Everything from the line holding "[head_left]" through the end of the records should be printed exactly, apart from the pictures.

BEGIN Material for the task

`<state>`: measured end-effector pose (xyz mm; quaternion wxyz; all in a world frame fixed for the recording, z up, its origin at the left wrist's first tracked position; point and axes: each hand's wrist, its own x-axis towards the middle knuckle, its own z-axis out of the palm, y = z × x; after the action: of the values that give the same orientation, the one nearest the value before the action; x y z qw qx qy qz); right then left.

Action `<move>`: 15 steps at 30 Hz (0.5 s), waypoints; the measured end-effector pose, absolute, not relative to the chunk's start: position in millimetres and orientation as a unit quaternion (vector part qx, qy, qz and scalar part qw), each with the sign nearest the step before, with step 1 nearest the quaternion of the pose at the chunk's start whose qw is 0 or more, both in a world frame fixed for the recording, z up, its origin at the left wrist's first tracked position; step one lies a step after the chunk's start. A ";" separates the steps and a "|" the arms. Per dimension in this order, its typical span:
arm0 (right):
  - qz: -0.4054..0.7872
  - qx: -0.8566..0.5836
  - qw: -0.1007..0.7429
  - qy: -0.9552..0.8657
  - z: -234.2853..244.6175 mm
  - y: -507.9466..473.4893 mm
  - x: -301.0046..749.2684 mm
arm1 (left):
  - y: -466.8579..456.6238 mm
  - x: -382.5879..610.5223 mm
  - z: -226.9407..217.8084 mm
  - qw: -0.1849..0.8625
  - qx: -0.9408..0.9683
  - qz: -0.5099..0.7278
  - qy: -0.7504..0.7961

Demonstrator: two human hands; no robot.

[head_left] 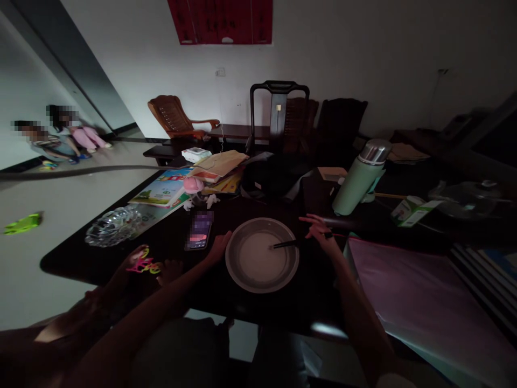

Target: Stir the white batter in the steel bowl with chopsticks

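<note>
A round metal basin (234,269) with pale, whitish contents stands on the dark table. Dark chopsticks (286,244) lie with their tips in the contents and their other ends at the right rim. At the left rim, my left hand (218,249) is closed on the basin's edge; its fingers are partly hidden in the dim light. My right hand (322,233) hovers just right of the basin, fingers stretched apart, holding nothing. A phone (199,230) with a lit screen lies beyond my left hand.
At the left, another person's hands hold a pink and yellow toy (142,263). A glass dish (113,225), books (161,186) and a pink ornament (194,186) stand behind. Rightward are a green thermos (357,180), a small box (412,210) and a pinkish sheet (412,285). Two people sit far left.
</note>
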<state>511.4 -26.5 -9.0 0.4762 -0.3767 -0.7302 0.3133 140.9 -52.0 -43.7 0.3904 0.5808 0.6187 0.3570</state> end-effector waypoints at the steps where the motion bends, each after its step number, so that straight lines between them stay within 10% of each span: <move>1: 0.324 -0.372 0.474 -0.730 -7.4 -26.6 514.9 | -52.3 141.3 -43.2 0.384 0.579 0.360 0.623; 8: 0.368 -0.300 0.384 -0.792 -13.6 -36.5 484.1 | -58.7 141.4 -41.1 0.348 0.585 0.358 0.639; 15: 0.311 -0.367 0.473 -0.739 -7.9 -27.5 514.3 | -61.8 141.6 -39.6 0.335 0.595 0.331 0.652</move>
<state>514.3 -27.5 -7.9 0.4728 -0.3666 -0.7386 0.3106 141.6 -61.8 -39.6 0.3346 0.5946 0.6519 0.3311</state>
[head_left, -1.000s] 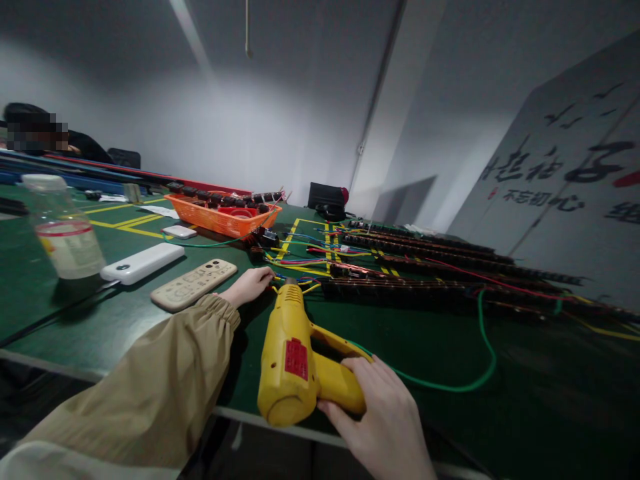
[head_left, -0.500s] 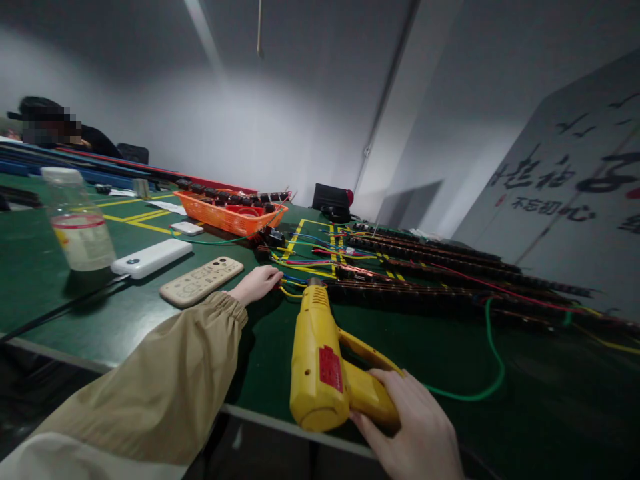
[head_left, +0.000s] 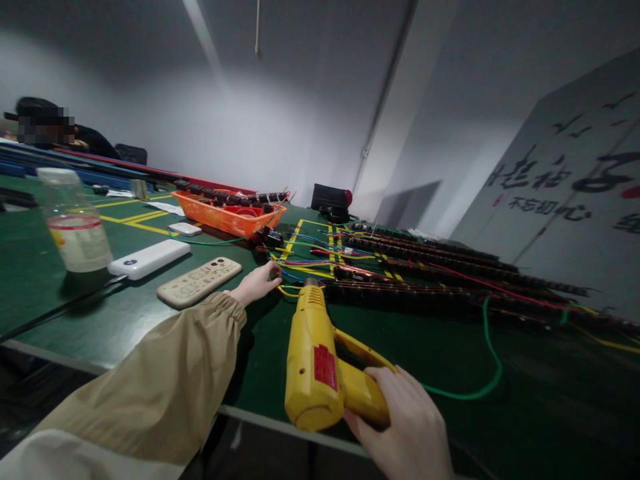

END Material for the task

→ **Finished task**
[head_left] 

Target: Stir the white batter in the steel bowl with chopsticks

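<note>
A round metal basin (234,269) with pale, whitish contents stands on the dark table. Dark chopsticks (286,244) lie with their tips in the contents and their other ends at the right rim. At the left rim, my left hand (218,249) is closed on the basin's edge; its fingers are partly hidden in the dim light. My right hand (322,233) hovers just right of the basin, fingers stretched apart, holding nothing. A phone (199,230) with a lit screen lies beyond my left hand.
At the left, another person's hands hold a pink and yellow toy (142,263). A glass dish (113,225), books (161,186) and a pink ornament (194,186) stand behind. Rightward are a green thermos (357,180), a small box (412,210) and a pinkish sheet (412,285). Two people sit far left.
</note>
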<state>511.4 -26.5 -9.0 0.4762 -0.3767 -0.7302 0.3133 140.9 -52.0 -43.7 0.3904 0.5808 0.6187 0.3570</state> end-effector waypoints at the steps where the motion bends, each after its step number, so that straight lines between them stay within 10% of each span: <move>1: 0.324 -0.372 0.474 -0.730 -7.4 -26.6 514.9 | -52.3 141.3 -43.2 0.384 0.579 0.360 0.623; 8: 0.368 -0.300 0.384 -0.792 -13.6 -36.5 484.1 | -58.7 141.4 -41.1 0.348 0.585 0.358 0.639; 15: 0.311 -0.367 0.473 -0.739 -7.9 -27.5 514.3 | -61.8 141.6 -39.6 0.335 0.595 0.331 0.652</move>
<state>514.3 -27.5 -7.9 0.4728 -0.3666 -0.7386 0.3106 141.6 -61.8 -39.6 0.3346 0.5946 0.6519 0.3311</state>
[head_left, -1.000s] 
[head_left, -0.500s] 
[head_left, +0.000s] 

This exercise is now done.